The film subtly debunks the “doms are manipulative, subs are victims who can’t think for themselves” stereotype that plagues the BDSM realm. The magnetic, powerful waltz between Juha and Mona allows each to feel the reciprocal push and pull of command and capitulation, elevating the relationship to a partnership.
For all of his fussing and squirming, Juha comes to realize that he is a through-and-through supportive type (to use Lyon’s terminology). An attempt at a “regular” date with a vanilla woman ends in disaster; she gets turned off by his requests for her to strangle him and wear a specific perfume, and he goes home sans orgasm and full of shame. For Juha, any other sort of relationship is unnatural. Again, Lyon explains that this willful yielding in exchange for a sublime experience is not the self-devaluation that many assume and pity it to be.
“They are able to enjoy freedom from obligation or self-conscious restraints. S-types are free just to be themselves and to feel pleasure in the liberating experience while they have all of their loved ones’ attention focused on them. They don’t have to do anything they absolutely don’t want to do, making this the ultimate form of control. This is power.”
Mona and Juha’s arrangement is not inherently unhealthy (at first), though a poorly realized dom/sub or L/S-type relationship can become unhealthy. Without spoiling the second and third acts, it’s safe to observe that Valkeapää explores the harsh realities of relationships when each places trust in a partner who is as human and flawed as anyone else. But he takes pains to keep it seated in realism, disproving the notion that any single kind of relationship (like a BDSM-laced one) holds a monopoly on toxic behavior. When the harnesses and safe words are stripped away, the problems that infest the pair’s accord are ones that are easily found in vanilla ones. Cis-hetero couples who love missionary still fall into the traps of poor boundaries, projecting and unrealistic expectations. As with everything, communication and knowing oneself is the key in order to serve each other according to our greatest strengths.

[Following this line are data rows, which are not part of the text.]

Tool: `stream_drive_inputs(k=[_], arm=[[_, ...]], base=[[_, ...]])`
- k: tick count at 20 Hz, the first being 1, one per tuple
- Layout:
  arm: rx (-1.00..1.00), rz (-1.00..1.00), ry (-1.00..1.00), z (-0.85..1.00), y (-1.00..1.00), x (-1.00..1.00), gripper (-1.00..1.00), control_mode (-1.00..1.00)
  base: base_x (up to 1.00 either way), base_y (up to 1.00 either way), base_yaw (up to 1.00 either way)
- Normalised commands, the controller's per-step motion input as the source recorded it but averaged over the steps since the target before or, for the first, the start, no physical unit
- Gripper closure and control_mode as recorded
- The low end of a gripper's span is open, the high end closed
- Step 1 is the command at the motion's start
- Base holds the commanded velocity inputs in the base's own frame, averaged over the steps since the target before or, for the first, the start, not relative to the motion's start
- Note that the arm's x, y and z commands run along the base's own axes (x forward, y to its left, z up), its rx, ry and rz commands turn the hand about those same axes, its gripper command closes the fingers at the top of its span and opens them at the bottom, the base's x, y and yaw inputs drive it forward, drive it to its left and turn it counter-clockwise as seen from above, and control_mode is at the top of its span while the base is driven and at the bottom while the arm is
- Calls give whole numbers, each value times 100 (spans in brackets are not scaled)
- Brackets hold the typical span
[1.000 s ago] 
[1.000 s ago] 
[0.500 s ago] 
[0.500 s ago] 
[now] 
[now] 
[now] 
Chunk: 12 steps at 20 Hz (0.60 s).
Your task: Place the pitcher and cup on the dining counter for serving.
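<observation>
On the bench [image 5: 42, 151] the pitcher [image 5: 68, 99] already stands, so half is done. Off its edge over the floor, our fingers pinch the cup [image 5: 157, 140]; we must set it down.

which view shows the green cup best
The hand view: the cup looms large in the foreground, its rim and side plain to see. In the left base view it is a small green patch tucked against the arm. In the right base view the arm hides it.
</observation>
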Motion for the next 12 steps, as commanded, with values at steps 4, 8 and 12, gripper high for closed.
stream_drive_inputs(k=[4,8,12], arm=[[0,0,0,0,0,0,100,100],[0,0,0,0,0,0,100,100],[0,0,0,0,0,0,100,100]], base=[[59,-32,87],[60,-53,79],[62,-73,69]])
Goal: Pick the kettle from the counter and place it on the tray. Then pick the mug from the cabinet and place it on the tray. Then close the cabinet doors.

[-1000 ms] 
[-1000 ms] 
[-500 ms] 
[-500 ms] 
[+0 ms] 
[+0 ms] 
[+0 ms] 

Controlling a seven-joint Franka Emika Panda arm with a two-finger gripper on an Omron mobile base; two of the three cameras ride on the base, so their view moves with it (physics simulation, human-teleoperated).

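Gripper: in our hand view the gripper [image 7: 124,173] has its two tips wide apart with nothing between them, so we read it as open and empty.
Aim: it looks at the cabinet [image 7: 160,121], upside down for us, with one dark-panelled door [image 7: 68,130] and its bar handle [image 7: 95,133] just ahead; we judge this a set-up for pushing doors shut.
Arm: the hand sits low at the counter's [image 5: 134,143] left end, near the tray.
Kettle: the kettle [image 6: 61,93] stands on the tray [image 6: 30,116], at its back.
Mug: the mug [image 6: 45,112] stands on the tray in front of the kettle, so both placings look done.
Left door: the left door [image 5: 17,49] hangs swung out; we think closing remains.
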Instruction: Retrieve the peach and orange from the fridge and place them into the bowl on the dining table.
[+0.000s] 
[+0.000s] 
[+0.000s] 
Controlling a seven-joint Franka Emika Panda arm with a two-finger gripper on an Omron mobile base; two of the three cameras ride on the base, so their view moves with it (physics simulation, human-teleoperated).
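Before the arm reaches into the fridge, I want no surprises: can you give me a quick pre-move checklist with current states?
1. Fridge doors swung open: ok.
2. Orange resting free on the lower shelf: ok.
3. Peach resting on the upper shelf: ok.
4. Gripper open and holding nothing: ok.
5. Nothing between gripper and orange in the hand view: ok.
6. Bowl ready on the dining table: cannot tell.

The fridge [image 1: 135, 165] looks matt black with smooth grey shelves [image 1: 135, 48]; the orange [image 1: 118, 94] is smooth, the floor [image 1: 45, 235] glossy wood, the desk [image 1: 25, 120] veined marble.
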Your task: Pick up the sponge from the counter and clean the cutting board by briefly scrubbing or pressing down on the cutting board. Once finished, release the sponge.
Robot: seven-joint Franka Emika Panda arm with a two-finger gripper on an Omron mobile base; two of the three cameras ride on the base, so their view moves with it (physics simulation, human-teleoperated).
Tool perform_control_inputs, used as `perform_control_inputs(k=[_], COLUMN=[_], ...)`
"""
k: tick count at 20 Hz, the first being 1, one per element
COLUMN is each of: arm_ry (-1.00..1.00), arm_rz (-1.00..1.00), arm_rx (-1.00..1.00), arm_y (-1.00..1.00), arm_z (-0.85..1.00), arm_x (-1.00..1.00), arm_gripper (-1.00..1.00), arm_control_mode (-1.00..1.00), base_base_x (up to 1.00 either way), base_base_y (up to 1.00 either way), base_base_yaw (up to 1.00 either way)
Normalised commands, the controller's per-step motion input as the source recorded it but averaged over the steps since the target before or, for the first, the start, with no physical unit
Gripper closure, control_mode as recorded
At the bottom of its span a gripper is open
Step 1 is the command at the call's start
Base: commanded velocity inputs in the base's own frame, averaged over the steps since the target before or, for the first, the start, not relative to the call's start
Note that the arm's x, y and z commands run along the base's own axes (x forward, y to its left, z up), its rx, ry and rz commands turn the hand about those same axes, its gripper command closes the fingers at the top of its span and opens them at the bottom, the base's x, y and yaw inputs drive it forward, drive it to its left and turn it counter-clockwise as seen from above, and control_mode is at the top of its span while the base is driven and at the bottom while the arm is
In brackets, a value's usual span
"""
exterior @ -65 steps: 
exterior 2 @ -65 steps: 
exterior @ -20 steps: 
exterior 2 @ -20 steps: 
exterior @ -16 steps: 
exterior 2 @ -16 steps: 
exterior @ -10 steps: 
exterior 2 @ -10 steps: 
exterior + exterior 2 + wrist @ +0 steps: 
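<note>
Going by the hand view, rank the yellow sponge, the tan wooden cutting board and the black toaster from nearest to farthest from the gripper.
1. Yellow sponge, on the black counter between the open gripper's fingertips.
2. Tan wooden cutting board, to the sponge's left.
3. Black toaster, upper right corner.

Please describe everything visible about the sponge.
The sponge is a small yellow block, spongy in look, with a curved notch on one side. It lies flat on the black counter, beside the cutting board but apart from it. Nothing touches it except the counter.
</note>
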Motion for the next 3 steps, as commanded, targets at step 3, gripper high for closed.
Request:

With his fourth feature film, Valkeapää burrows deep into the core of the human condition and the need for self-actualization by any means necessary. Including sexual elements while avoiding fetishization enables Dogs Don’t Wear Pants to assert itself as what it is: an alternative gaze upon one man’s painful journey from spiritual paralysis to self-awakening and the emotional release that comes with it. If the final sequence doesn’t make you smile, perhaps you haven’t been awakened yet.
Dogs Don’t Wear Pants is currently streaming on Shudder.
* Yes, there are sexual fantasies and spanking in Secretary, but let’s not pretend that the movie is anywhere near 50 Shades of Grey or 9 1/2 Weeks.